Dietary capsaicin improves the endothelium-dependent relaxation in db/db mice. A and C: Quantification of the endothelium-dependent relaxation induced by acetylcholine treatment (1 nmol/L to 10 μmol/L) of aortas and mesenteric arteries from db/db mice given either a normal diet (Cont) or a normal diet plus 0.01% capsaicin (Cap) for 14 weeks. Data are expressed as the mean ± SEM from six rings, with six mice per group. *P<0.05, ** P<0.01 versus the db/db control group. B and D: The inhibitory effect of nitro-L-arginine methyl ester (L-NAME, 100 μM, 30min), on acetylcholine-induced maximal relaxation in aortas and mesenteric arteries from db/db mice with or without dietary capsaicin administration. Data are expressed as the mean ± SEM from six rings, with six mice per group.

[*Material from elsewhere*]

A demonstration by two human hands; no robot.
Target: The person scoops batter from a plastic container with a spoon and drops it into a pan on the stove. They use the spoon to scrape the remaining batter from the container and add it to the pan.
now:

E and F: Representative data showing endothelium-independent relaxation in db/db mouse aortas and mesenteric arteries with or without dietary capsaicin administration. Data are expressed as the mean ± SEM from six rings, with six mice per group.

Figure 7

Upregulation of UCP2 by TRPV1 activation attenuates hyperglycemia-induced ROS production in ECs. The increased metabolism of glucose due to intracellular hyperglycemia leads to the overproduction of NADH, a critical component of the superoxide-generating mechanism in endothelial cells. Upregulation of mitochondrial UCP2 in response to elevated superoxide levels plays an active role in the feedback regulation of reactive oxygen species production that is associated with chronic oxidative stress. Activation of the endothelial TRPV1 channel in endothelial cells by dietary capsaicin mediates the phosphorylation of PKA and upregulates UCP2, thus inhibiting the activity of NADPH and decreasing ROS production in ECs.